## PROBLEM:
Below are entries; copy exactly the lines from the one with "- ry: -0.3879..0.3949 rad" through the one with "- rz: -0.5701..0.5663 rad", both included, and leave out the rest.
= Beginning of Section =
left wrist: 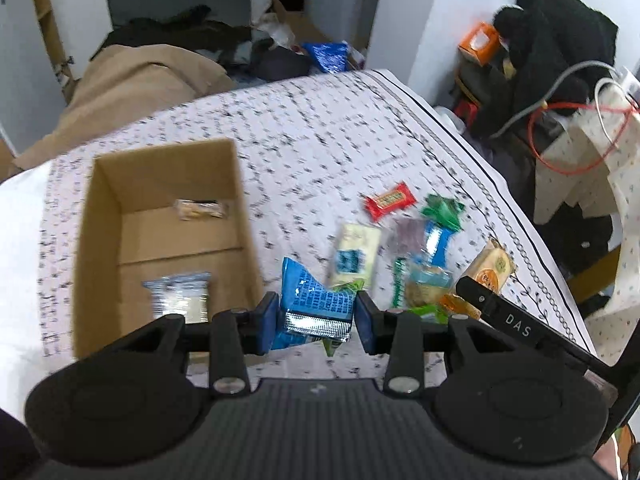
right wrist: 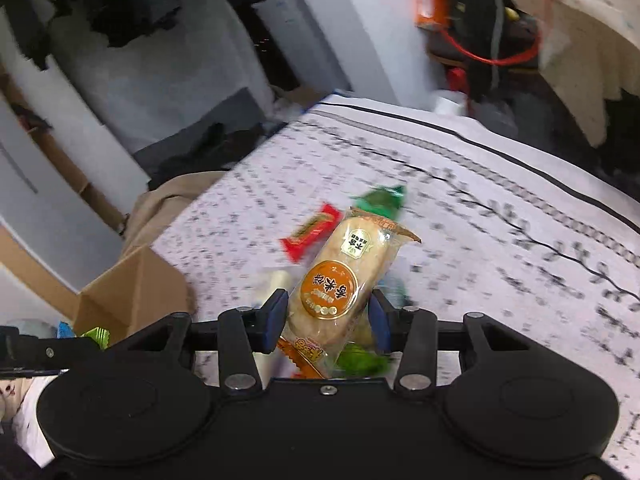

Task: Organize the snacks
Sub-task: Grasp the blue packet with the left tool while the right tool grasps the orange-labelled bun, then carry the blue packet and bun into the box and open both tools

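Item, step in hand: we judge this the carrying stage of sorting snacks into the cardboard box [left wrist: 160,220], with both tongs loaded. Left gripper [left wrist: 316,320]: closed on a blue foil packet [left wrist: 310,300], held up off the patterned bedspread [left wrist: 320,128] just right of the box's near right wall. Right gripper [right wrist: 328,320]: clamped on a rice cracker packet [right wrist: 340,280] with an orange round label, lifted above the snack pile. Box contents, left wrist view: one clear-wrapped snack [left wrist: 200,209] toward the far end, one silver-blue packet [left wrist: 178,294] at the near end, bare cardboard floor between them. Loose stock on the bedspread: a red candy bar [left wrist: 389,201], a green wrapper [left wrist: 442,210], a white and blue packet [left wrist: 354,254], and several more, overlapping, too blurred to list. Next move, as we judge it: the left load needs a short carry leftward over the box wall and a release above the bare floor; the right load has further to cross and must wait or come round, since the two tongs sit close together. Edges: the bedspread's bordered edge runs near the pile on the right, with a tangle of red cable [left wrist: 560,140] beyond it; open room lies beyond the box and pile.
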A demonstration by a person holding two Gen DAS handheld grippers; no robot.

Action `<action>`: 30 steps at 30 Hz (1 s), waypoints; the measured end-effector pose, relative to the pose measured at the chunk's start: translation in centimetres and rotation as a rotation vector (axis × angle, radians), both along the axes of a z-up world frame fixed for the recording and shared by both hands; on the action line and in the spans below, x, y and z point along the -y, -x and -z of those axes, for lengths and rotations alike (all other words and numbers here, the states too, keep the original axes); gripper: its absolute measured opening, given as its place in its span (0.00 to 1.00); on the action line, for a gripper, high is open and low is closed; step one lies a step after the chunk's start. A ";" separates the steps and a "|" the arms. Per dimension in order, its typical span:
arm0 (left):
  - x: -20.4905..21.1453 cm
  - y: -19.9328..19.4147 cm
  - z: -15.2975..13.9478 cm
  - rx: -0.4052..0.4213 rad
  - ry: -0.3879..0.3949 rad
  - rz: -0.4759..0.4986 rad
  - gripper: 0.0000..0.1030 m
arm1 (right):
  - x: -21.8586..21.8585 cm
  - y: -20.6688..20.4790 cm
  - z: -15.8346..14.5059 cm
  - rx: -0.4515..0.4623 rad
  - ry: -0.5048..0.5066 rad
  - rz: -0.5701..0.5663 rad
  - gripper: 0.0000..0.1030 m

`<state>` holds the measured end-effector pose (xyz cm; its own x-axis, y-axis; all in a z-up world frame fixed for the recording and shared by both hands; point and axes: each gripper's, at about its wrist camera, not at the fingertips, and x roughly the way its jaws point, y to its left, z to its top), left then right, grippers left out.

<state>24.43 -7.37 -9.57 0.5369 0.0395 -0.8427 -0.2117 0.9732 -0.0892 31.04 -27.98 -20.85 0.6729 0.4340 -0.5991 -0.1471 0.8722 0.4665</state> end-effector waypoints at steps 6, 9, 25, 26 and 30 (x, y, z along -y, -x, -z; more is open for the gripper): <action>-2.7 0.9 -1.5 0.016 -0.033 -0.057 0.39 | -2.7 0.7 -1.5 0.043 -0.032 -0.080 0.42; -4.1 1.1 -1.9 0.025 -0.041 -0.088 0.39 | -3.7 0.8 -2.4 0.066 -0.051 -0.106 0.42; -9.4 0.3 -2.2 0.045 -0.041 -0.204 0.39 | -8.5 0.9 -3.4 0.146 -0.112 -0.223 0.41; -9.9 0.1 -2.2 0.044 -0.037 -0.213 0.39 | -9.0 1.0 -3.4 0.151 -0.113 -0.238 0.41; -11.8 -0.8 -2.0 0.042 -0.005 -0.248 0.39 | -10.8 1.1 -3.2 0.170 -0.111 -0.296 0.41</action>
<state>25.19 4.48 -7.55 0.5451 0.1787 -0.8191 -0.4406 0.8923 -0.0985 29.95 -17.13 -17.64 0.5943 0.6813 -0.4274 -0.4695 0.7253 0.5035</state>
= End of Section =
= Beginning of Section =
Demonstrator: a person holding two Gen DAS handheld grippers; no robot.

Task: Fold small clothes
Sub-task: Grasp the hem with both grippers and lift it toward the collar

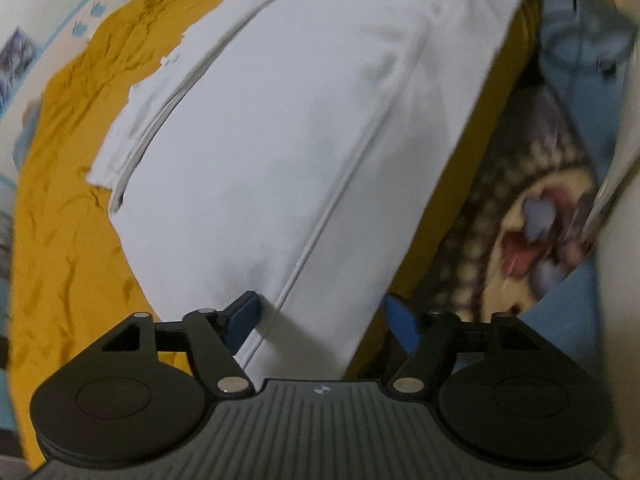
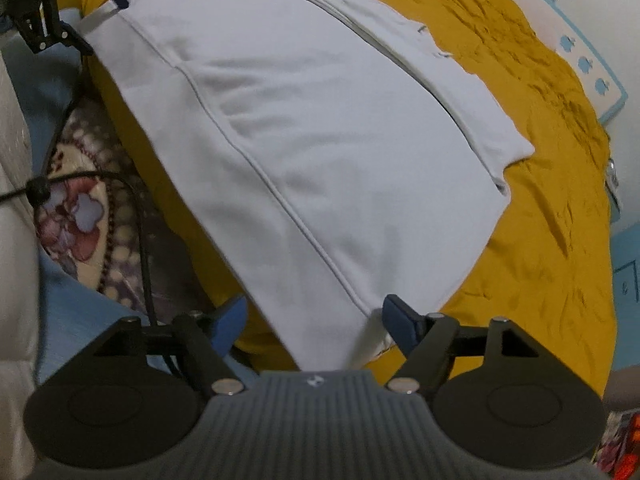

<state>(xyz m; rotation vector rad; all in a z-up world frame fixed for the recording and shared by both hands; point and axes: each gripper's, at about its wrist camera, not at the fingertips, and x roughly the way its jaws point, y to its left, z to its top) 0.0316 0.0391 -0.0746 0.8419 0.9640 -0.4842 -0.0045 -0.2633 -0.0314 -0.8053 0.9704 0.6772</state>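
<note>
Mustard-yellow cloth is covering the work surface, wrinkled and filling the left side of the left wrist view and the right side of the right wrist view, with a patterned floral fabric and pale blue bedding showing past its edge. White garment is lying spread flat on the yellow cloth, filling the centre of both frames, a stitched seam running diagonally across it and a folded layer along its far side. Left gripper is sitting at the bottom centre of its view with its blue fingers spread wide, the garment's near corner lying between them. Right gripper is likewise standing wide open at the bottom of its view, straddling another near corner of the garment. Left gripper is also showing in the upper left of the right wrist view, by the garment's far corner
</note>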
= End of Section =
## COMPLETED TASK:
  - ry: -0.3879..0.3949 rad
  - rz: -0.4759..0.4986 rad
  - gripper: 0.0000..0.1030 m
arm1 (right):
  - x: -21.8586..21.8585 cm
  - y: -20.6688..20.4790 cm
  - z: -15.8346..14.5059 cm
  - rx: -0.4515..0.4623 rad
  - ry: -0.5048..0.5066 rad
  - rz: -0.5701..0.5663 rad

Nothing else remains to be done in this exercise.